Açıkalın, "Göz tümörleri çocukluk çağında da görülebilir. Çocukluk çağında en sık görülen göz içi tümörü retinoblastomdur. Kötü huylu bir tümör olan retinoblastomun en sık görüldüğü dönem, doğumdan sonraki ilk 3 yıldır. Bu tümörün ailevi geçişli veya sadece o çocukta ortaya çıkan (sporadik) olmak üzere iki klinik tipi vardır. Ailevi geçişli olgularda anne veya babada geçirilmiş veya hayatın bir döneminde gizli kalmış bir retinoblastom öyküsü vardır. Bu olgularda tümör her iki gözde ve birden çok sayıda gözlenir. Sporadik tipte ise ailede tümör öyküsü bulunmaz; hastalık genellikle tek bir gözde görülür." ifadelerini kullandı.
Retinoblastomu olan çocukta saptanan bulgulardan en önemlisinin göz bebeğine ışık tutulduğunda beyaz bir yansımanın alınması olduğunu vurgulayan Açıkalın, sözlerini şöyle sürdürdü:
"Bu durum çeşitli nedenlerle çekilen fotoğraflarda da görülebilir. Normal bir çocukta fotoğrafta gözlerde kırmızı-pembe bir renk görülür. Her iki gözün eşit olmaması veya beyaz yansıma çok önemlidir ve acilen göz hekimine danışılmalıdır. Bunun yanında, çocukluk çağında gözlerde kayma (şaşılık), katarakt, glokom ve görme azlığı gibi şikayetler varsa altta yatan sebep retinoblastom olabilir. Bu nedenle tüm çocuklarda göz muayenesi ihmal edilmemelidir. Geçmişte retinoblastom tedavisi sadece gözün alınmasıyla sonuçlanırken, son yıllarda önemli aşamalar kaydedilmiştir. Geliştirilen kemoterapi yöntemleri gözü kurtarma ve diğer tedavi yöntemlerinin uygulanmasına imkan verecek şekilde tümörde küçülme (kemoredüksiyon) oluşturarak başarıda önemli rol oynamıştır. Tedavide bilinmesi gereken bir diğer nokta, bu çocukların hayatın ileri evrelerinde ikinci bir kötü huylu tümörle karşılaşma riskinin normal çocuklara göre çok daha fazla olmasıdır. Tedavide geç kalındıysa gözün alınması kaçınılmaz olabilecektir. Bunun yanında gecikmiş olgularda hayati risk de artmaktadır."

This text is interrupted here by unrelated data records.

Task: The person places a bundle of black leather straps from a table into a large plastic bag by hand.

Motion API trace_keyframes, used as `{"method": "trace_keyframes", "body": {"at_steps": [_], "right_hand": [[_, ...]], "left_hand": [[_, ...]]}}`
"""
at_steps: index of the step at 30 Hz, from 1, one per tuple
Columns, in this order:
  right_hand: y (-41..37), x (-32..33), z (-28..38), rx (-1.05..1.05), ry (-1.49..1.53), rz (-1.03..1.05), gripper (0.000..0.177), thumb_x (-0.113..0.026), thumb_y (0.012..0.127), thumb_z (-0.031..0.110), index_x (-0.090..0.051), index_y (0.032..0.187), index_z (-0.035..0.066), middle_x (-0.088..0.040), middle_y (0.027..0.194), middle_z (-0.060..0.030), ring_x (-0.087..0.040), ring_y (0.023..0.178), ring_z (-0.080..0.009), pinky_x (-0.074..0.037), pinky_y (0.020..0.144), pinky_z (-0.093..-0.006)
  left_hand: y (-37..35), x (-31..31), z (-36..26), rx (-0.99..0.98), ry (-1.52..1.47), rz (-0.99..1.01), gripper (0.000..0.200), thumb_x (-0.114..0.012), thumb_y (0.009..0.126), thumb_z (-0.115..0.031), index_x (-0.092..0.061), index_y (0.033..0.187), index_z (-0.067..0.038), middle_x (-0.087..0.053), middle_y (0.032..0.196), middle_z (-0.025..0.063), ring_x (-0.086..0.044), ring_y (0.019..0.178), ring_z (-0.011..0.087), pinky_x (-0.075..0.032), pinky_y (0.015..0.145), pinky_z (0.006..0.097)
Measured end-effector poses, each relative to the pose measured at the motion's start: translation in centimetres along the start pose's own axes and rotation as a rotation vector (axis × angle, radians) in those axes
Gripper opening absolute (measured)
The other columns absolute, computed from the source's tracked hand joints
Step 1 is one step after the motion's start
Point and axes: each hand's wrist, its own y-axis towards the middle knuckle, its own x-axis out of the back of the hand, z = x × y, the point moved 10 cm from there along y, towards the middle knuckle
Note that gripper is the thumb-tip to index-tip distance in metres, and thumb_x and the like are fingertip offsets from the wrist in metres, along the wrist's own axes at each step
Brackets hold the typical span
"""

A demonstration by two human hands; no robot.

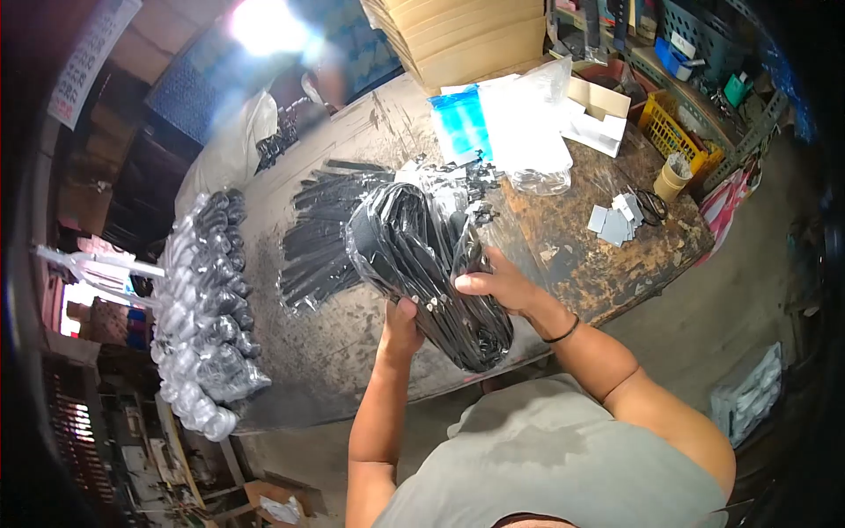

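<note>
On the left of the worn counter (282, 370), a row of clear plastic-wrapped items (204, 308) lies along the edge. Next, flat black packets (321, 233) fan out just beyond the hands. The left hand (402, 331) grips the near-left side of a black bundle in clear plastic (400, 238), thumb on top. The bundle is held over the counter's near edge, its long axis slanting from far left to near right, passing between the hands. The right hand (503, 283) clasps its right side, thumb across it; both sets of fingers touch it, so neither hand is nearer. Farther right lie grey cards (618, 220), beside a cup (672, 179).
</note>
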Motion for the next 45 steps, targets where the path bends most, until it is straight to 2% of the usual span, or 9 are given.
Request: {"method": "trace_keyframes", "body": {"at_steps": [4, 8, 10, 13, 16, 23, 26, 42, 45], "right_hand": [[0.5, -1.4, -1.9, -0.073, -0.034, -0.013, 0.051, -0.067, 0.078, 0.013, -0.044, 0.122, 0.003, -0.057, 0.095, -0.005, -0.055, 0.088, -0.0129, -0.046, 0.08, -0.0275], [2.0, -1.8, -2.9, -0.017, -0.131, -0.008, 0.065, -0.066, 0.08, 0.017, -0.031, 0.133, 0.003, -0.055, 0.099, -0.0048, -0.053, 0.09, -0.0119, -0.045, 0.081, -0.0273], [3.0, -1.9, -3.1, 0.096, -0.61, -0.026, 0.075, -0.068, 0.08, 0.026, -0.026, 0.138, 0.002, -0.053, 0.111, -0.0082, -0.051, 0.099, -0.0144, -0.042, 0.089, -0.0294], [2.8, -3.5, -0.9, 0.336, -0.552, -0.14, 0.092, -0.072, 0.075, 0.042, -0.022, 0.14, -0.001, -0.035, 0.136, -0.0196, -0.033, 0.127, -0.027, -0.025, 0.107, -0.0377], [3.5, -3.6, -2.0, 0.286, -0.49, -0.189, 0.093, -0.071, 0.073, 0.049, -0.027, 0.138, -0.001, -0.037, 0.134, -0.0189, -0.035, 0.126, -0.0267, -0.027, 0.105, -0.0375], [4.8, -5.2, -4.5, 0.044, -0.482, -0.163, 0.06, -0.052, 0.092, 0.035, -0.032, 0.137, 0.0, -0.049, 0.125, -0.0119, -0.043, 0.116, -0.018, -0.032, 0.1, -0.0318], [5.4, -5.5, -3.6, 0.253, -0.451, -0.258, 0.05, -0.05, 0.094, 0.031, -0.04, 0.132, 0.0, -0.054, 0.118, -0.0089, -0.048, 0.107, -0.0147, -0.036, 0.095, -0.0291], [6.2, -7.6, -3.8, 0.167, -0.669, -0.293, 0.032, -0.059, 0.09, 0.022, -0.057, 0.113, 0.0, -0.06, 0.105, -0.0049, -0.053, 0.094, -0.011, -0.043, 0.084, -0.0264], [6.3, -8.4, -2.9, 0.299, -0.815, -0.267, 0.023, -0.06, 0.088, 0.019, -0.065, 0.097, -0.003, -0.057, 0.106, -0.0035, -0.052, 0.096, -0.0103, -0.041, 0.085, -0.0246]], "left_hand": [[-1.3, 1.7, 1.8, 0.001, -0.152, -0.024, 0.09, -0.062, 0.069, -0.067, -0.044, 0.127, -0.002, -0.056, 0.119, 0.0105, -0.057, 0.106, 0.0235, -0.046, 0.092, 0.036], [-2.5, 4.7, 3.8, -0.04, -0.309, -0.135, 0.092, -0.063, 0.066, -0.068, -0.043, 0.129, -0.004, -0.053, 0.124, 0.0099, -0.055, 0.109, 0.0254, -0.047, 0.091, 0.0405], [-2.9, 6.0, 4.2, -0.056, -0.361, -0.116, 0.092, -0.065, 0.065, -0.067, -0.043, 0.13, -0.005, -0.052, 0.125, 0.0098, -0.054, 0.11, 0.0256, -0.047, 0.092, 0.0411], [-2.9, 7.1, 3.6, -0.086, -0.447, -0.054, 0.093, -0.067, 0.063, -0.066, -0.042, 0.131, -0.007, -0.052, 0.126, 0.0096, -0.053, 0.111, 0.0258, -0.047, 0.092, 0.0418], [-2.8, 7.3, 2.4, -0.114, -0.495, 0.008, 0.092, -0.067, 0.063, -0.065, -0.042, 0.131, -0.008, -0.052, 0.125, 0.0093, -0.053, 0.111, 0.0258, -0.047, 0.092, 0.0418], [-2.7, 9.7, 3.7, -0.069, -0.575, 0.088, 0.089, -0.065, 0.065, -0.065, -0.043, 0.13, -0.009, -0.053, 0.123, 0.0083, -0.054, 0.109, 0.0252, -0.048, 0.091, 0.0414], [-3.1, 10.3, 3.6, -0.088, -0.58, 0.069, 0.089, -0.065, 0.065, -0.065, -0.043, 0.13, -0.009, -0.054, 0.123, 0.008, -0.054, 0.109, 0.0246, -0.047, 0.091, 0.0416], [-3.1, 10.5, 1.0, -0.153, -0.618, 0.027, 0.093, -0.068, 0.061, -0.066, -0.044, 0.128, -0.006, -0.055, 0.12, 0.008, -0.057, 0.105, 0.0233, -0.05, 0.088, 0.0395], [-3.1, 10.2, 0.8, -0.167, -0.611, 0.07, 0.096, -0.067, 0.061, -0.067, -0.042, 0.13, -0.005, -0.055, 0.121, 0.0085, -0.056, 0.106, 0.0233, -0.05, 0.089, 0.0395]]}}
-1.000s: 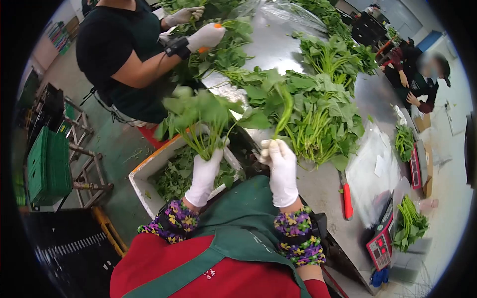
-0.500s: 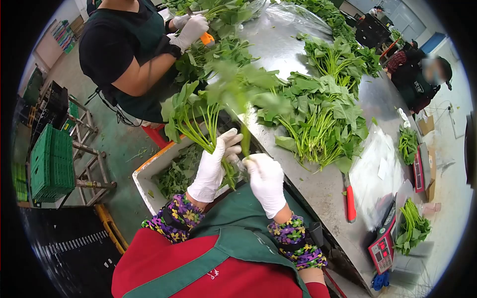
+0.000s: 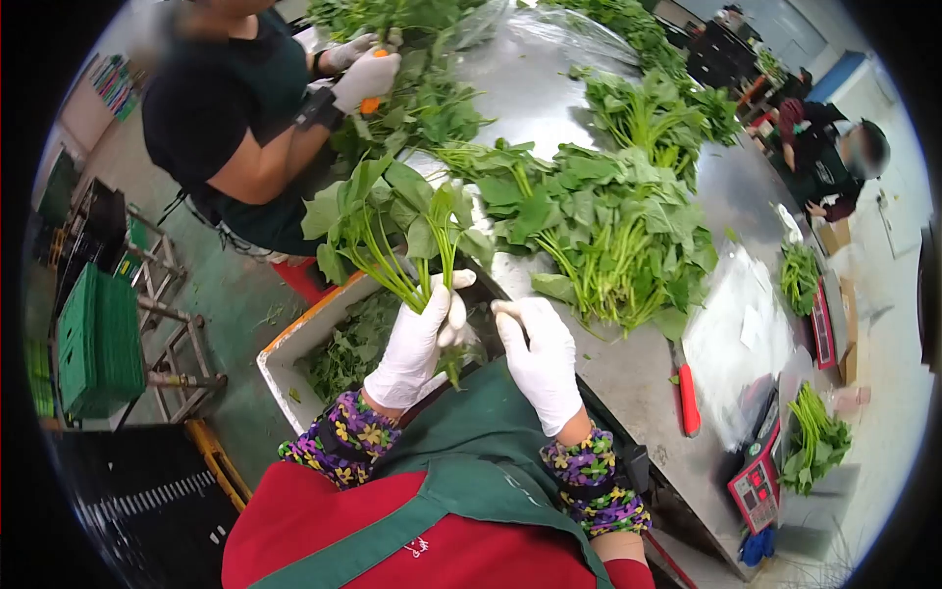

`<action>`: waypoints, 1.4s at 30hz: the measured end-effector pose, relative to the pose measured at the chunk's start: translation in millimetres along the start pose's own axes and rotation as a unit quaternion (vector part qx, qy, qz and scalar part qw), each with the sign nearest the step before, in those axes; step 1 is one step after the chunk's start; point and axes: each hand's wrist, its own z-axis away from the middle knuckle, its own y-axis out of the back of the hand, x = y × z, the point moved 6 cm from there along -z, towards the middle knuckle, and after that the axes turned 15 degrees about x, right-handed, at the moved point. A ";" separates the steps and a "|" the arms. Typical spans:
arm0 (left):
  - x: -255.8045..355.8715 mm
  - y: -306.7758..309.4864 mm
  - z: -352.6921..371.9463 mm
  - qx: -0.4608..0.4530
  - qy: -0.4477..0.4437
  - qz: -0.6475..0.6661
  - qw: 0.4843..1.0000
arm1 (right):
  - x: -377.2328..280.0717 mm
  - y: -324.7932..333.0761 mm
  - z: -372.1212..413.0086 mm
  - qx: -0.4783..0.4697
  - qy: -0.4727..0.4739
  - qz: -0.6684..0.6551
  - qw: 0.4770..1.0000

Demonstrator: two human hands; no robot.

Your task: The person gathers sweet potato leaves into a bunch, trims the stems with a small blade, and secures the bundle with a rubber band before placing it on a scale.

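My left hand (image 3: 410, 351), in a white glove, is closed round the stems of a small bunch of leafy greens (image 3: 383, 240), leaves pointing up and away from me. To its right, my right hand (image 3: 539, 358), also gloved, is held near the table edge; its thumb and fingers are apart and nothing shows between them. A large pile of greens (image 3: 618, 236) lies on the metal table (image 3: 628, 393), just beyond my right hand. Below my left hand is a white bin (image 3: 280, 365) with loose leaves inside.
A co-worker (image 3: 240, 128) at the upper left handles greens, with an orange-handled tool. Right of the pile are a red-handled knife (image 3: 689, 401), plastic bags (image 3: 736, 334) and a red scale (image 3: 756, 488). Green crates (image 3: 96, 344) stand at left. Another person (image 3: 824, 157) is at the upper right.
The blurred stem by my right hand has left it, and more stems now stand in my left hand. My right hand has opened and shifted slightly right. The co-worker's hands have moved left.
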 end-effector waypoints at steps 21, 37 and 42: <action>-30.5 12.4 -1.0 0.086 0.122 0.036 0.988 | 70.6 47.9 5.1 -0.029 0.072 0.455 0.887; -41.3 5.7 5.2 0.096 0.126 0.037 0.987 | 81.8 63.1 -1.1 0.067 -0.430 -0.326 0.840; -38.2 -2.8 1.0 0.124 0.102 0.070 0.985 | 60.4 65.5 12.0 0.138 -0.391 -0.419 0.808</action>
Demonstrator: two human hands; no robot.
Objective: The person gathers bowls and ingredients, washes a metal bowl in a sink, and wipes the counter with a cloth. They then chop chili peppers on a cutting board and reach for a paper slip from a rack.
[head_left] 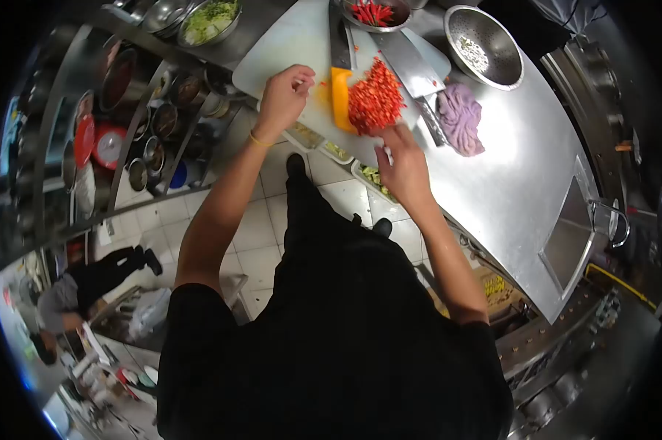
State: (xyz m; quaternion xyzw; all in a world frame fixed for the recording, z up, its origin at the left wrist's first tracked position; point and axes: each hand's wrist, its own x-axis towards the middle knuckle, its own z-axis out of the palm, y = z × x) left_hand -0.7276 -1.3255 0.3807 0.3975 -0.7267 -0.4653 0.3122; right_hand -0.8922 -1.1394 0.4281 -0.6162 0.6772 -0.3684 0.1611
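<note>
While the right hand (404,165) touches chopped chillies (375,99), carton (496,286) lettering blurs.

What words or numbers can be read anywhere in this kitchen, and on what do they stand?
No text can be read.
Yellow print on the brown box under the counter: too blurred to read.
The cleaver and the board show no lettering.

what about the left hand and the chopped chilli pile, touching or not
Apart. The head view shows the left hand over the cutting board, with the orange tool lying between it and the chopped chilli pile.
</note>
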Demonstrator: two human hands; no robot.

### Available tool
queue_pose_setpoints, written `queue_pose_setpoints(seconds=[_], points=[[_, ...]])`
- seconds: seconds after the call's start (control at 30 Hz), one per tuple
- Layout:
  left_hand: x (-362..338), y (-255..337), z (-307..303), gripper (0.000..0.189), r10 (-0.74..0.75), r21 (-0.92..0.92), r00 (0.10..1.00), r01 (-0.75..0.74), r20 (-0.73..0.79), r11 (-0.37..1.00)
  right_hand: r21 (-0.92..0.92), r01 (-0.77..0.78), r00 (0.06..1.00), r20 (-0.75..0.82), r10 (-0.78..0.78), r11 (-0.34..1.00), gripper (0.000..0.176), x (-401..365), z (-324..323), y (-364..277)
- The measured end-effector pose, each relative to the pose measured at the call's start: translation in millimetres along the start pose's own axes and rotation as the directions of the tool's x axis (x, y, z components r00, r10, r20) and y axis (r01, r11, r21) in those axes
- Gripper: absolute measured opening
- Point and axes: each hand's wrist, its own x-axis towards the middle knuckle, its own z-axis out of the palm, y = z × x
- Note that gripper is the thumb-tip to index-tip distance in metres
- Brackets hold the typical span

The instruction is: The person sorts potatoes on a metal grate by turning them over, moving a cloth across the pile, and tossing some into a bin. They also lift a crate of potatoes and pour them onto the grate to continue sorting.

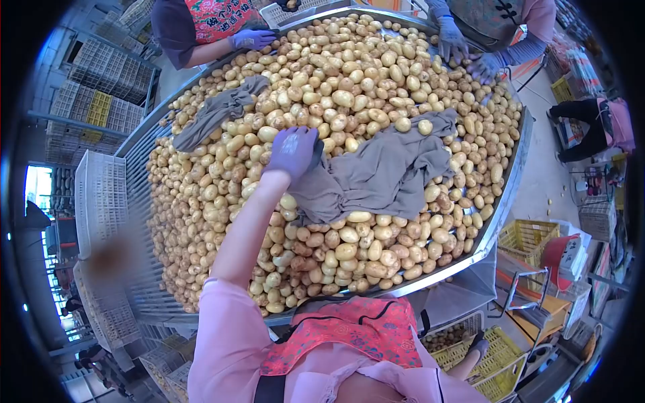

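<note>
Our left hand (292, 151), in a purple glove, curls its fingers at the left end of a crumpled grey cloth (386, 171) lying across potatoes (346, 252) heaped on the slatted table (136, 191); we cannot tell whether it grips. Our right hand (479, 345) is near a yellow crate (504, 363), its grasp unclear.

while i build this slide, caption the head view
Gloved left hand at a crumpled grey cloth on heaped potatoes, with two co-workers across the metal table.

Even light covers the potatoes (346, 252), the left opening (39, 188) glares, and fisheye edges darken.
</note>
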Motion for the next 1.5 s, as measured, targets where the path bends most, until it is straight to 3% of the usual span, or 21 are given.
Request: queue_pose_setpoints(seconds=[0.03,0.13,0.17,0.2,0.23,0.27,0.3,0.4,0.47,0.5,0.57,0.9,0.97,1.0,1.07,1.1,1.17,1.3,1.4,1.43,1.5], points=[[12.8,-4.3,10.7,0.035,-0.059,0.001,0.991,0.059,0.119,0.998,0.000,-0.002,1.000,0.002,0.002,1.000,0.050,-38.8,-19.8,-41.0],[38.8,-4.6,54.2,0.042,-0.018,0.232,0.998,0.002,0.066,0.973,0.510,0.416,0.900,-0.115,-0.420,0.752,0.043,-56.6,-29.7,-133.9],[41.9,2.2,54.6,0.042,-0.005,0.226,0.998,-0.009,0.062,0.974,0.338,0.712,0.699,-0.254,-0.669,0.616,0.044,-156.3,-75.0,-219.1],[40.1,10.3,52.7,0.045,-0.054,0.237,0.996,0.037,0.067,0.971,0.526,0.775,0.533,-0.248,-0.809,0.349,0.045,-213.7,-94.5,-285.1],[37.9,16.2,49.3,0.047,-0.106,0.246,0.991,0.085,0.077,0.966,0.323,0.875,0.444,-0.239,-0.864,0.361,0.043,-249.3,-99.5,-332.4],[40.4,15.5,39.4,0.046,-0.132,0.184,0.980,0.104,0.148,0.977,0.334,0.941,0.155,-0.276,-0.948,0.056,0.038,-249.0,-74.8,-384.2],[46.4,10.9,42.0,0.046,-0.131,0.174,0.979,0.104,0.153,0.979,0.052,0.983,-0.152,-0.331,-0.931,-0.178,0.038,-292.5,-79.0,-428.1],[66.9,3.1,49.1,0.044,-0.312,-0.037,0.913,0.333,0.264,0.942,0.030,0.828,-0.534,-0.262,-0.804,-0.560,0.033,-379.3,-63.9,-542.5],[71.0,17.3,38.5,0.044,-0.336,0.027,0.904,0.342,0.265,0.939,-0.272,0.745,-0.666,-0.238,-0.707,-0.610,0.027,-395.7,-13.8,-607.9],[72.4,22.2,36.2,0.045,-0.357,0.091,0.894,0.346,0.271,0.934,-0.266,0.743,-0.668,-0.238,-0.705,-0.615,0.027,-409.2,-5.6,-624.8],[81.6,15.4,54.8,0.043,-0.351,0.090,0.913,0.340,0.207,0.936,-0.511,0.761,-0.422,0.077,-0.903,-0.399,0.018,-429.7,6.5,-645.9],[56.5,1.0,43.9,0.053,-0.215,-0.141,0.937,0.261,0.277,0.955,-0.407,0.772,-0.549,-0.040,-0.835,-0.488,0.020,-399.9,-11.9,-633.2],[32.4,2.8,29.7,0.051,-0.043,-0.635,0.997,-0.004,-0.059,0.773,-0.173,0.862,-0.504,-0.196,-0.841,-0.476,0.025,-400.0,-31.2,-607.4],[21.4,8.8,20.2,0.051,-0.045,-0.632,0.997,-0.004,-0.062,0.775,-0.173,0.861,-0.506,-0.199,-0.839,-0.479,0.025,-405.3,-42.6,-593.4],[-4.4,24.8,5.2,0.055,-0.093,-0.992,0.994,0.071,0.061,0.101,0.501,0.796,-0.311,-0.140,-0.940,-0.338,0.039,-414.3,-59.8,-559.2],[-13.5,28.8,5.5,0.055,-0.098,-0.992,0.993,0.080,0.070,0.097,0.504,0.797,-0.312,-0.130,-0.941,-0.333,0.039,-416.6,-59.5,-545.5],[-25.6,34.9,3.5,0.056,-0.082,-0.994,0.992,0.096,0.100,-0.048,0.961,0.261,-0.244,-0.025,-0.969,-0.091,0.048,-424.1,-61.4,-525.2],[-42.2,59.9,-6.8,0.060,-0.132,-0.984,0.990,0.019,0.043,-0.175,0.989,0.146,-0.220,-0.003,-0.975,-0.036,0.046,-435.6,-80.8,-502.0],[-52.2,77.3,-8.5,0.064,-0.123,-0.997,0.992,0.044,0.036,0.063,0.984,-0.151,-0.178,0.063,-0.982,0.091,0.043,-440.9,-79.3,-497.0],[-59.5,77.8,-16.3,0.068,0.086,-0.681,0.967,-0.231,-0.240,0.695,0.984,-0.154,-0.177,0.057,-0.983,0.085,0.043,-437.7,-77.8,-492.7],[-60.2,88.4,0.9,0.073,0.202,-0.459,0.905,-0.370,-0.374,0.808,0.894,0.272,-0.242,-0.294,-0.925,-0.355,0.046,-422.2,-68.2,-472.3]])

Orbita tümörlerinin hem çocukluk hem de erişkin çağda görülebildiğini belirten Açıkalın, gözün öne doğru çıkması, çevresinde renk farklılıkları, görme değişiklikleri, çift görme gibi belirtiler verebildiğini söyledi.
Açıkalın, "Göz tümörlerinden korunmak için güneş gözlüğü takmayı ihmal etmemeliyiz. Risk faktörleri varsa göz muayenelerimizi daha sık yaptırmalıyız. Tüm çocuklar ve erişkinler göz muayenelerini, şikayetleri olsun veya olmasın düzenli yaptırmalıdır." şeklinde konuştu.